While I acknowledge that from their relative perspectives they have legitimate concerns about some of the potential elements of CFATS re-authorization legislation, I am concerned about the level of information upon which they are basing their concerns. Both of these articles contain information that is either incorrect, or so twisted as to be unrecognizable. For example, in Steve Dittmer’s article on CattleNetwork.com he writes:
“Now, however, Congress is threatening to change horses in midstream. The law authorizing all these risk and security measures in the chemical industry, the 'Chemical Facility Anti-Terrorism Security Act,’ (CFATS) expires in September, 2009. But a new bill in Congress, expected to be a simple extension of the old authority, instead proposes to mandate the government to take a large measure of control over products and processes in the chemical industry, much like it has taken over leadership, compensation and control functions at some banks, insurance and auto companies.”There are lots of details in that paragraph that are wrong; not lies, misinformation, or distortion; just mistakes in information. CFATS is the ‘Chemical Facility Anti-Terrorism Standards’ and has certainly never been an ‘Act’ or law. The current CFATS authorization expires toward the end of October, 2009. Now none of these errors make a hill of beans difference about the politics involved, but they do point to a poor understanding of some of the basic elements of the discussion. In the WichitaLiberty.org article the author quotes a letter from a ‘coalition of industry groups’:
“For example, last year’s 'Chemical Facility Anti-Terrorism Act' could have caused disruptions of new federal security standards and reduced jobs in the short term, and in the long term weakened infrastructure protection and economic stability.”Unfortunately, there are no facts or explanations to back up any of these claims, so they only serve to inflame and polarize the discussion. It is hard to support claims that HR 5577 would have disrupted new federal security standards when the legislation implicitly re-affirmed the existing rules while adding additional requirements. The inherently safer technology (IST) provisions of that rule were fairly narrowly written and could have only affected a very small percentage of the facilities covered under the existing regulations. The facilities over which it would have had the most impact, water treatment facilities, were exempted from the most stringent penalties and were probably never going to be actually covered in any case.

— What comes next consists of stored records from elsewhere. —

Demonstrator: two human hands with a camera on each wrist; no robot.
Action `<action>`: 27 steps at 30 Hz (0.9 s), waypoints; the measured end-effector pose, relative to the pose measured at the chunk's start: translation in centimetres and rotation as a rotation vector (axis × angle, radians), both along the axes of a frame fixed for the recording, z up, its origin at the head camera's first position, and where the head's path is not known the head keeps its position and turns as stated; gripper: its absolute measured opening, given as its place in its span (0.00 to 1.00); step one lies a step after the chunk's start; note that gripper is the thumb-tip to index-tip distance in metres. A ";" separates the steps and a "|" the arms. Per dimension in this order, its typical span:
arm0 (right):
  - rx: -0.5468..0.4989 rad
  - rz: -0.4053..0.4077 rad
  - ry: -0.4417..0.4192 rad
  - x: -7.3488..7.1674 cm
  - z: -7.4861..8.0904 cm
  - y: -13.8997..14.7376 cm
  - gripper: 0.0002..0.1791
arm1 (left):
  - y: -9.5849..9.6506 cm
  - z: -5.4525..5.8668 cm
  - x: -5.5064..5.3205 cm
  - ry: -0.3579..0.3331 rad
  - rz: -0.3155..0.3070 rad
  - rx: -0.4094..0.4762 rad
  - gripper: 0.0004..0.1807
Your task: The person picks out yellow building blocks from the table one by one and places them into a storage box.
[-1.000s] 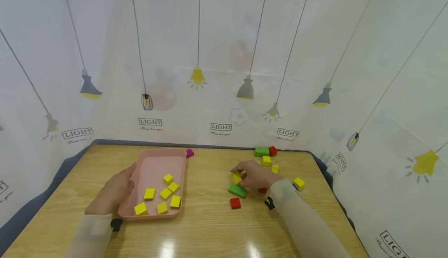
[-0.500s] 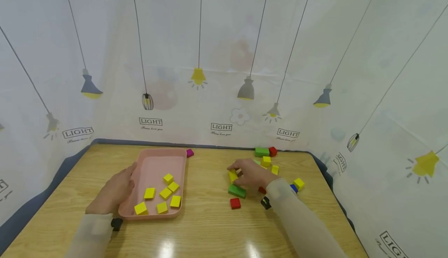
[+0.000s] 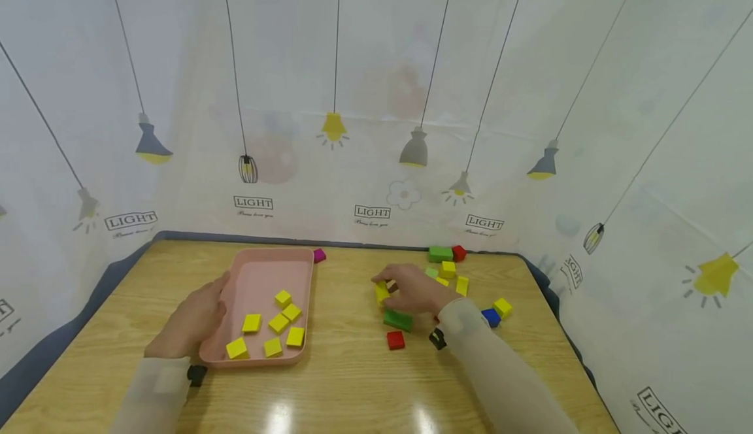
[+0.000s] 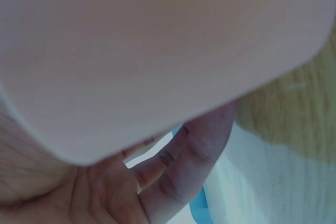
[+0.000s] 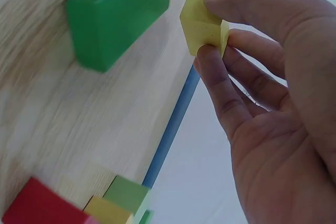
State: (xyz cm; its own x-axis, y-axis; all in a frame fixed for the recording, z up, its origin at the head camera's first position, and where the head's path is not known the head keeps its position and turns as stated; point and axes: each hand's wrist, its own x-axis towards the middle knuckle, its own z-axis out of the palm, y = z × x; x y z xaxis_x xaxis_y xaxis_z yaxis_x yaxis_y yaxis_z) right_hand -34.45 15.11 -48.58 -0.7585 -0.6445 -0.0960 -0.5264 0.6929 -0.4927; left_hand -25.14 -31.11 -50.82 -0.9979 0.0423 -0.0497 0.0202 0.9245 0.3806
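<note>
My left hand (image 3: 191,319) grips the left side of a pink tray (image 3: 267,257), and several yellow blocks (image 3: 278,323) lie inside it. In the left wrist view the tray wall (image 4: 157,66) hides part of the fingers (image 4: 194,150). Right of the tray, my right hand (image 3: 418,290) pinches a yellow block (image 3: 381,292) between thumb and fingers. The right wrist view has this yellow block (image 5: 202,22) at the fingertips, apart from the green block (image 5: 118,17). A red block (image 3: 396,340) lies nearer the front.
Behind and right of the right hand lie a long green block (image 3: 440,254), a red block (image 3: 459,253), several yellow blocks and a blue block (image 3: 491,317). A purple block (image 3: 319,255) sits by the tray's far right corner. A printed curtain (image 3: 376,159) surrounds the wooden table (image 3: 347,382).
The right hand has moved left with the yellow block, past the green block and toward the tray. More of the blue block now shows. The left hand stays on the tray.
</note>
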 end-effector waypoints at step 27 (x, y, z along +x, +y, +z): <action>0.007 0.127 0.104 0.6 1.1 -8.5 0.30 | 0.1 0.1 0.2 -0.012 0.010 0.015 0.37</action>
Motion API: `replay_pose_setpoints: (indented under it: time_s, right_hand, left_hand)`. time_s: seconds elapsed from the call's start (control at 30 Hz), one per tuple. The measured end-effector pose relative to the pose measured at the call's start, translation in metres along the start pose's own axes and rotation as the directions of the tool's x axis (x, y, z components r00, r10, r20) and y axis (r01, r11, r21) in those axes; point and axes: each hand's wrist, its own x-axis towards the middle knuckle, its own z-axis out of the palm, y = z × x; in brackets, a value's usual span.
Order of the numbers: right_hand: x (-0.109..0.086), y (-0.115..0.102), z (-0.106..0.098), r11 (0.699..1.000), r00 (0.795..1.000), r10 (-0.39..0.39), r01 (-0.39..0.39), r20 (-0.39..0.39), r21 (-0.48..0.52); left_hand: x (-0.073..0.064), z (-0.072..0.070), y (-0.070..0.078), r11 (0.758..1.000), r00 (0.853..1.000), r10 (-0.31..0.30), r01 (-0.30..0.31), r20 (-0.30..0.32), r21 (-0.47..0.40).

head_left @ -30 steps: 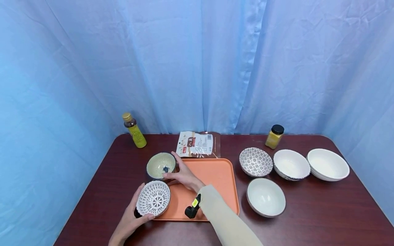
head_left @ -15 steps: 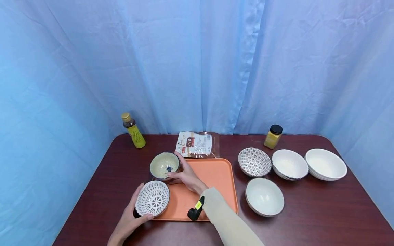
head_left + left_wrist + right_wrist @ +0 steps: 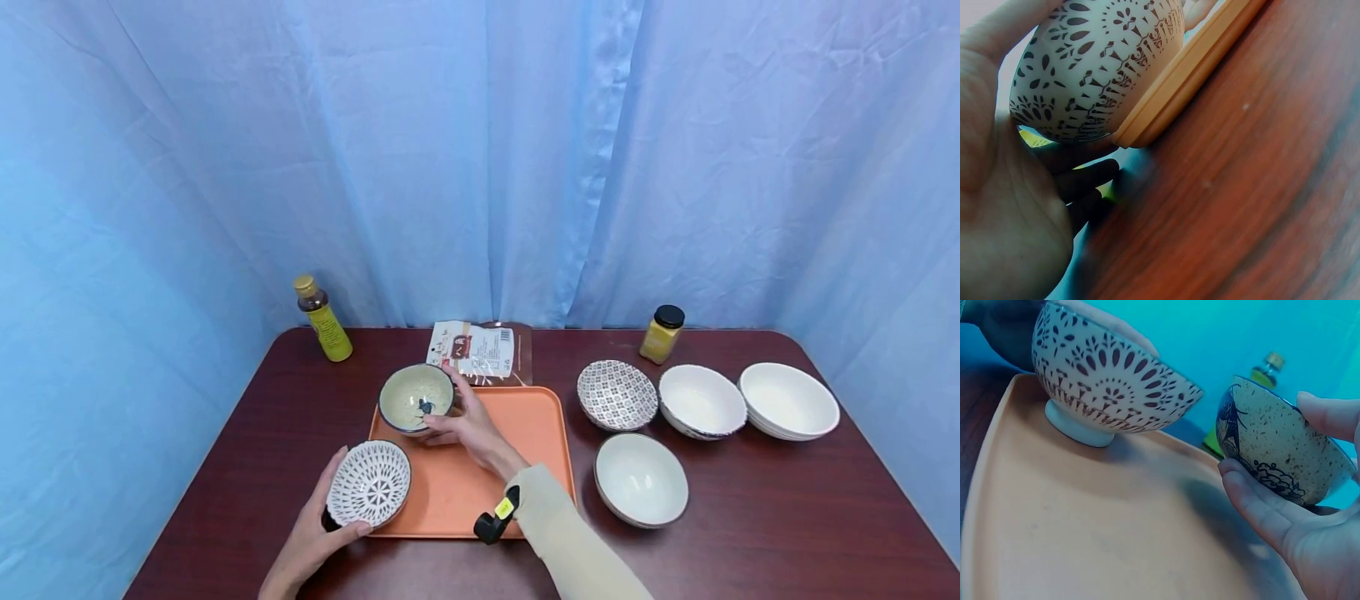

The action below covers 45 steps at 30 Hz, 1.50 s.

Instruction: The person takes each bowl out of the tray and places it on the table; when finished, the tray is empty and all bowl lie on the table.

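Note:
My left hand (image 3: 309, 537) grips a white bowl with a dark leaf-and-dash pattern (image 3: 371, 483), thumb on its near side and fingers around its left. In the right wrist view this patterned bowl (image 3: 1110, 381) rests its foot on an orange tray (image 3: 498, 492), at the front left corner. My right hand (image 3: 476, 437) holds a speckled cream bowl with a dark blue rim (image 3: 411, 393) between thumb and fingers, thumb at the rim. This speckled bowl (image 3: 1279, 444) is tilted and raised over the tray's back left part, beside the patterned bowl.
A brown-and-white food packet (image 3: 480, 352) lies behind the tray. A green-labelled bottle (image 3: 330, 331) stands back left, a yellow jar with black lid (image 3: 663, 335) back right. Right of the tray are a diamond-patterned bowl (image 3: 617, 395), a plain pale bowl (image 3: 642, 479) and white bowls (image 3: 702, 400).
My right hand has lifted the speckled bowl and carried it rightward from the tray's left edge over the tray. The left hand and patterned bowl have stayed put.

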Motion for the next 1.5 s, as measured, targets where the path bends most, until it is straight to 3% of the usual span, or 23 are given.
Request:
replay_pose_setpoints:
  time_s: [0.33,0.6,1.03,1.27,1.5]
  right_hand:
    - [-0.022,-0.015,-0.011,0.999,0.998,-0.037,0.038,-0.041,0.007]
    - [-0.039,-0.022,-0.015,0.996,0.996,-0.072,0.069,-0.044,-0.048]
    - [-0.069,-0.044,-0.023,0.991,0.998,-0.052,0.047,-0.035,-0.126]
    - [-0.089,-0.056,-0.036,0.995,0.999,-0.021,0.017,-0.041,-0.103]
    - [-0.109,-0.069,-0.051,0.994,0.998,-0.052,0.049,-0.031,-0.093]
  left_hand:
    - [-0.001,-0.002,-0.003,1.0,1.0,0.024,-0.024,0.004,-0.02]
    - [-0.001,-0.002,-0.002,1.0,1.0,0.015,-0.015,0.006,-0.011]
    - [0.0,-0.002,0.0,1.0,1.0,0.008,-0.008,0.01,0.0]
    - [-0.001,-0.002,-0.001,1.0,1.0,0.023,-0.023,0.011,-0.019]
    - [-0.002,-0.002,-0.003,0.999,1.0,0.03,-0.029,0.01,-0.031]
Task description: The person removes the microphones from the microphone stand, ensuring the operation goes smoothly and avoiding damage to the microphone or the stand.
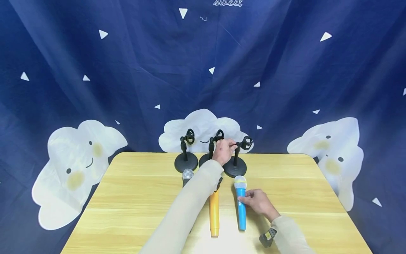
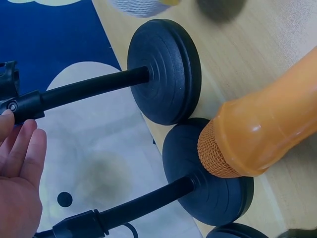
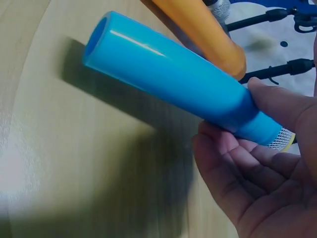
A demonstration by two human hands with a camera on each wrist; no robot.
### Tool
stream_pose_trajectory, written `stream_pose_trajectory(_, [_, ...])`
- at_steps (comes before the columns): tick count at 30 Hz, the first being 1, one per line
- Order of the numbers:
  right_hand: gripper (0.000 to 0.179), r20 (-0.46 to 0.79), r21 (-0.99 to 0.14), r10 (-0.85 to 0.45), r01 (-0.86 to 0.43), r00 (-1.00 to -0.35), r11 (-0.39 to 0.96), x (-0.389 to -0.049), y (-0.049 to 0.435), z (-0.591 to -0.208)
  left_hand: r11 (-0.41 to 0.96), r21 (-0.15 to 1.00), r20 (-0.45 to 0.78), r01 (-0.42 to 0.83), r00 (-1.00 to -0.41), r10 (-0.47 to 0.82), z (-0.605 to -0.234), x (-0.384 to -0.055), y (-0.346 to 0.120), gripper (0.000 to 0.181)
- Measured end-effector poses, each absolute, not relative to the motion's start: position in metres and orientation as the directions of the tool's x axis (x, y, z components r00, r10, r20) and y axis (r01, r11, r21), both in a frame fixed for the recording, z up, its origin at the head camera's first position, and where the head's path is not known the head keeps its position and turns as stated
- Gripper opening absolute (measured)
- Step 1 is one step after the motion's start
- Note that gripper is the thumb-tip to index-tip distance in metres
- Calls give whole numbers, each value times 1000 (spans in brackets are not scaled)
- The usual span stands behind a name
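Note:
My left hand (image 1: 223, 151) reaches across to the rightmost black microphone stand (image 1: 235, 167) and pinches its joint just below the clip (image 1: 246, 143). In the left wrist view the thumb and fingertips lie at that joint, partly cut off by the frame edge. A blue microphone (image 1: 241, 211) with a silver mesh head and yellow band is held by my right hand (image 1: 258, 201), thumb on one side and fingers on the other. Its head points toward the stands. In the right wrist view its tail end (image 3: 133, 49) casts a shadow on the table.
An orange microphone (image 1: 214, 215) lies left of the blue one. Farther left is a silver-headed dark microphone (image 1: 188, 174), mostly hidden by my left arm. Two more black stands, the middle (image 1: 204, 159) and left one (image 1: 186, 162), stand along the back edge of the wooden table (image 1: 133, 197).

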State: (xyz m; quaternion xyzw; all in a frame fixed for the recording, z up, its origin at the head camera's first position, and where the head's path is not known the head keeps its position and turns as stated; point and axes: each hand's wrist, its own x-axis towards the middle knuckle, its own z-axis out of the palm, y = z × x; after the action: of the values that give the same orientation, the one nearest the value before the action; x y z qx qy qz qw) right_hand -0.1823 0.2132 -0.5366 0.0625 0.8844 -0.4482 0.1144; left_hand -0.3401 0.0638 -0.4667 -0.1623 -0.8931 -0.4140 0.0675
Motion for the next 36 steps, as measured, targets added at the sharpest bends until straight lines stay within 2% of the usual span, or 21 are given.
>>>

There are certainly contentious issues involved in this discussion. There are good, valid arguments to be made on both sides of the issue. The only way that this is going to be resolved in a constructive manner is for both sides to sit down, talk to each other, and work out a program that legitimately addresses all of the issues. Inflammatory language, name calling, and misrepresenting the facts are just going to ensure that nothing gets done and legitimate chemical security issues remain unaddressed.